Da begriff Maeriel, dass die anderen sie nicht mehr sehen konnten. Sie begann zu rennen.
***
Ihre Schritte lenkten sie nach Norden und sie gewann den Eindruck, dass sie auf jeden Fall diesen Weg genommen hätte, auch wenn sie es nicht gewollt hätte. Den Blick über die Schulter wagte sie nicht, zum einen, weil sie nicht sehen wollte, was passierte und zum anderen, weil ihr klar war, dass sie wieder einmal aller verließ, was sie kannte.
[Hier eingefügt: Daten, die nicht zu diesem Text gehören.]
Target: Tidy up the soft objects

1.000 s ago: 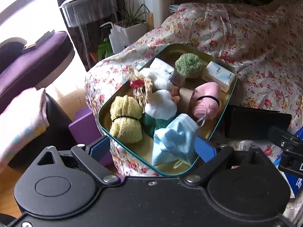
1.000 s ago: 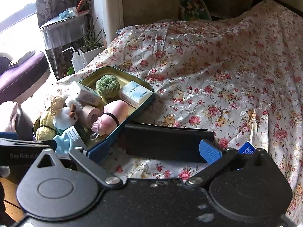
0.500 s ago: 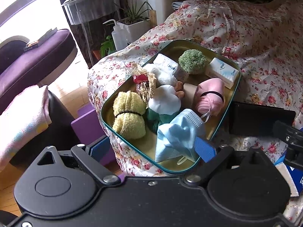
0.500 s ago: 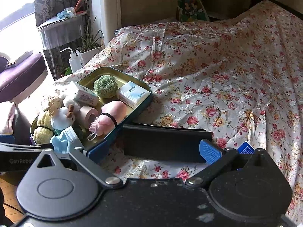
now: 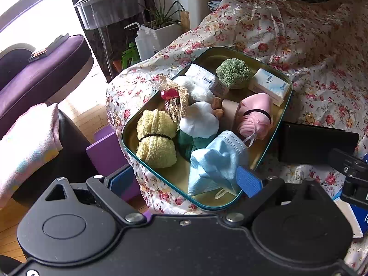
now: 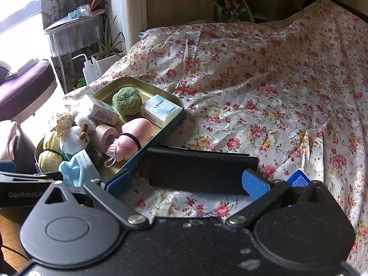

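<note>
A teal-rimmed tin tray (image 5: 128, 145) sits on the corner of the flowered bedspread (image 6: 276, 92). It holds a crumpled blue face mask (image 5: 214, 158), a yellow towel roll (image 5: 156, 138), a pink roll with a black band (image 5: 255, 112), a green pompom (image 5: 233, 73), a tissue pack (image 5: 269, 89) and a white plush (image 5: 200, 122). My left gripper (image 5: 184, 180) hangs open over the tray's near end, its right pad by the mask. Beside the tray (image 6: 156, 141), my right gripper (image 6: 187, 184) is open in front of a black box (image 6: 200, 170).
Left of the bed stand a purple couch (image 5: 34, 80), a pink towel (image 5: 25, 142) on a dark seat and a purple box (image 5: 105, 147). A squeeze bottle (image 5: 145, 43) and a potted plant stand by the wall. A blue packet (image 6: 297, 178) lies near the right gripper's right finger.
Both views have shifted only slightly; the tray sits a little higher in the left wrist view. Both grippers stay open and the objects have not moved.
</note>
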Motion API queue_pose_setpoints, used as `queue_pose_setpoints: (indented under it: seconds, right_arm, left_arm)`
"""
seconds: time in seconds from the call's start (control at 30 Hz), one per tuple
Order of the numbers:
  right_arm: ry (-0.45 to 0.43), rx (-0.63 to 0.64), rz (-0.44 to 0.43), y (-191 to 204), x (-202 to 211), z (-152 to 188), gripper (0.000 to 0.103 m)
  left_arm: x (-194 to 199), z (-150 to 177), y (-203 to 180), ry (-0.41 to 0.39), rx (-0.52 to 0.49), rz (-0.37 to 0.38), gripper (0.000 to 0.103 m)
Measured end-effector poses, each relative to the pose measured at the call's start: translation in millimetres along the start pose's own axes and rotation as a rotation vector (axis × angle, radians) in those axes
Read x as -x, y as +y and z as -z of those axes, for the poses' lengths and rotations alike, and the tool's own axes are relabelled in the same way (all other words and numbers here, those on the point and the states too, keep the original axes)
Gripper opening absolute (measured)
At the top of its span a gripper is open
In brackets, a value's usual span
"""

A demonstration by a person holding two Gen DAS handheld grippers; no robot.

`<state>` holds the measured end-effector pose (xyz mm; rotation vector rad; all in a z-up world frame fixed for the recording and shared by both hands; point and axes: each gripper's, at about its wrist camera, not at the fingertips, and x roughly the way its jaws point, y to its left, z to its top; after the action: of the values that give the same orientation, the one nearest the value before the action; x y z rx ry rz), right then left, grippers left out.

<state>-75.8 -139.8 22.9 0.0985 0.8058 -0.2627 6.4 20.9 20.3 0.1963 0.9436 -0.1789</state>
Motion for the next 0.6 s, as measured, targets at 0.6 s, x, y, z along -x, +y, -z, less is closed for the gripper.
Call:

Ein Hornstoß erklang, dann ein zweiter, die sie weder Elben noch Menschen zuordnen konnte. Zu ihrem Entsetzen sah sie, dass sich die Reihen der beiden Heere, die sie passierte, plötzlich aufeinander zu bewegten. Der Gefahr, dass sie zwischen den beiden feindlichen Linien eingekesselt wurde, war nicht mehr zu entgehen.
Vor ihren Augen trafen die Heere nach einer Weile aufeinander, doch zu ihrem Erstaunen kam es nicht zu einem Kampf. Es sah so aus, als würden sich die beiden Gruppen zusammenschließen und um die Frage nach dem Warum zu beantworten, wagte es Maeriel schließlich, den Kopf zu drehen.
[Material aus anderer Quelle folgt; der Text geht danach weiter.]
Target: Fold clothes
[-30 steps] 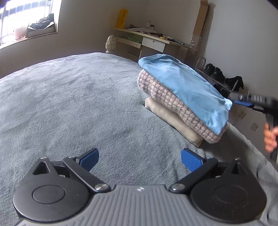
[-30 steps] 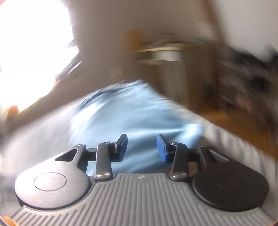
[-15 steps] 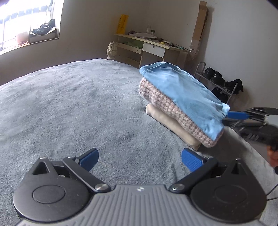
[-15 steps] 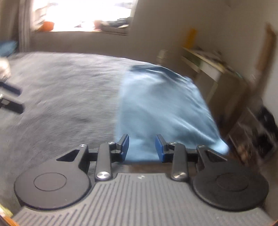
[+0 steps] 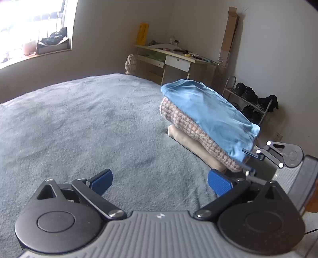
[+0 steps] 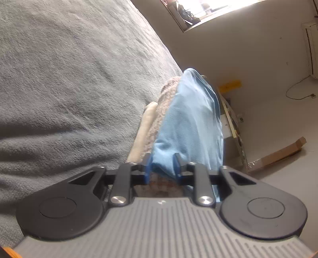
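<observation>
Left wrist view first: the left gripper (image 5: 160, 180) hangs low over the grey bedspread (image 5: 79, 127) with its blue pads spread wide apart and only blanket between them. The pile of folded clothes sits ahead and to the right, near that edge of the bed. It has a blue garment (image 5: 210, 113) on top, a pink-and-white checked piece (image 5: 190, 127) under it and a cream one (image 5: 190, 142) at the bottom, lying right on the blanket. The right gripper (image 5: 248, 160) comes in from the right, turned on its side, with its fingertips at the near corner of the pile. Behind the bed there's a cluttered desk (image 5: 178, 57) against the wall, a tall strip of cardboard (image 5: 230, 33) leaning in the corner, a metal shoe rack (image 5: 250, 99) with dark shoes and a bright window (image 5: 33, 29) with stuff on the sill.

Right wrist view, rolled sideways so the bed fills the left half: the right gripper (image 6: 162, 166) has its fingers pulled in close around the near edge of the blue garment (image 6: 192, 119), and the cloth bunches up between the pads, so it's clamped on it. The checked piece (image 6: 159, 119) and the cream one (image 6: 145, 123) show as edges to the left of the blue. The pile itself blocks most of what's behind it; past it you only catch the grey bedspread (image 6: 69, 69), the window (image 6: 198, 12), the cardboard (image 6: 278, 152) and a bit of desk edge.
</observation>
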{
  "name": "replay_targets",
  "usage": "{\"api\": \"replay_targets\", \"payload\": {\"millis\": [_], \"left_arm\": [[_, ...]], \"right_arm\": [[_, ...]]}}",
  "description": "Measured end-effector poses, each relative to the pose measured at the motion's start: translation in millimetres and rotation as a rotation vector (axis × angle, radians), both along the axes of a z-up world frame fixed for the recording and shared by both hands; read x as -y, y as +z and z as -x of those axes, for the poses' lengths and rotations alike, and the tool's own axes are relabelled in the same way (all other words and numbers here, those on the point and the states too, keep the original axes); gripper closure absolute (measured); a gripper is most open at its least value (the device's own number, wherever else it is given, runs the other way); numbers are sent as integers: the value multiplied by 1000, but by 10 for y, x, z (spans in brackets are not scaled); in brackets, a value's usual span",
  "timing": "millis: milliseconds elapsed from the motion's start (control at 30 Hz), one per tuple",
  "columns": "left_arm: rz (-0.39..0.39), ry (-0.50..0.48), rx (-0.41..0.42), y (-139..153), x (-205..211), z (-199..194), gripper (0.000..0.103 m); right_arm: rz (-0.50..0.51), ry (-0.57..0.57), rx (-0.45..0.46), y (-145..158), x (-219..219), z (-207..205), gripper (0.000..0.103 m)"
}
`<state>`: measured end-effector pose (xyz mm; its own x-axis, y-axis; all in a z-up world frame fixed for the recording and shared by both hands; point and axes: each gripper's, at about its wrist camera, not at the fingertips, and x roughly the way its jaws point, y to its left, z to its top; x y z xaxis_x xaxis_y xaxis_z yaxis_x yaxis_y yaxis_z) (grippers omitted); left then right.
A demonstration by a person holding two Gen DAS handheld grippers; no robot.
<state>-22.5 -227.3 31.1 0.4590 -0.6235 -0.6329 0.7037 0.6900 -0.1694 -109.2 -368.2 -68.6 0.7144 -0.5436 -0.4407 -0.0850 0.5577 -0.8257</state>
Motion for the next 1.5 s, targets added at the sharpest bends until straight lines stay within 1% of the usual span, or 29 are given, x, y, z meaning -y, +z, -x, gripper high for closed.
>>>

Aus dem Süden stürmte eine schwarze Phalanx heran, die ohne Probleme als sie Rhûnländer zu erkennen waren. Auf ihren drahtigen, schnellen Pferden eilten sie heran und Maeriel fluchte leise, als sie erkannte, dass sie, obwohl sie so schnell lief wie sie konnte, mitten im Geschehen landen würde.
Elben und Norländer zogen ihre Waffen, doch dieses Mal, um Seite an Seite zu kämpfen. Maeriel wusste nun, was die Hornstöße zu bedeuten hatten. In ihrer Voraussicht hatten Legolas und Arik erkannt, dass es mit ihrem Verschwinden keinen Grund mehr zu einem Kampf gab - und die Rhûnländer hatten daraufhin den Pakt gebrochen und griffen an.
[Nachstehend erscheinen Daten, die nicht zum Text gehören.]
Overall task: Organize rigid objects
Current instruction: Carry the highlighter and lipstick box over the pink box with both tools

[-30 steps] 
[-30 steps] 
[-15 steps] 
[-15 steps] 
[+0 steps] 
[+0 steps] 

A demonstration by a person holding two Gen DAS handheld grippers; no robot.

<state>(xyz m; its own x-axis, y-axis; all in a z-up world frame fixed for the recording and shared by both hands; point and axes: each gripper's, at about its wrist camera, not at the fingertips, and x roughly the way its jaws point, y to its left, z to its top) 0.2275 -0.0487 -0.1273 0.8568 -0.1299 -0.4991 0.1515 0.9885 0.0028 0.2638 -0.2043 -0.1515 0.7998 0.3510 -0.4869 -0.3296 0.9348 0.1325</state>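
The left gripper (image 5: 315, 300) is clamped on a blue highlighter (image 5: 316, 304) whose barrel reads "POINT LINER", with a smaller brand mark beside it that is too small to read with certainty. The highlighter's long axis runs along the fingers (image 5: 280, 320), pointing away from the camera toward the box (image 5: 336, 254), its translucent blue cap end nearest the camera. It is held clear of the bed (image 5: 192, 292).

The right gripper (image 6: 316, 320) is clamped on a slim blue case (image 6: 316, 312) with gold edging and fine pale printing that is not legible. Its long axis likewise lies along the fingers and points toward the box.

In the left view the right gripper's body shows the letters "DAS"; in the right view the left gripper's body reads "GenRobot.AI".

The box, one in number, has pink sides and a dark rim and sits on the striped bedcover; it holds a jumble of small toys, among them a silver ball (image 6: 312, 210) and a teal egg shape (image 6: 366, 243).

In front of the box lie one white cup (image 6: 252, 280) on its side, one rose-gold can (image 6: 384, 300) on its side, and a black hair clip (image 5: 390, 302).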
Bald schon spürte Maeriel den heißen Atem der Pferde in ihrem Nacken und das kehlige Geschrei der Rhûnländer dröhnte in ihren Ohren. Einige Pferdekörper sausten so nahe an ihr vorbei, dass sie an ihren Händen die weiche Haut der Tiere spüren konnte. Geduckt rannte Maeriel weiter, immer bedacht, mit Hilfe ihrer Sinne die Gefahr zu umgehen. Doch was ihr Angst machte, war nicht die Nähe der Tiere, die nun pausenlos an ihr vorbeipreschten, sondern die Reihen der Schwerter und Bögen, die auf sie gerichtet waren.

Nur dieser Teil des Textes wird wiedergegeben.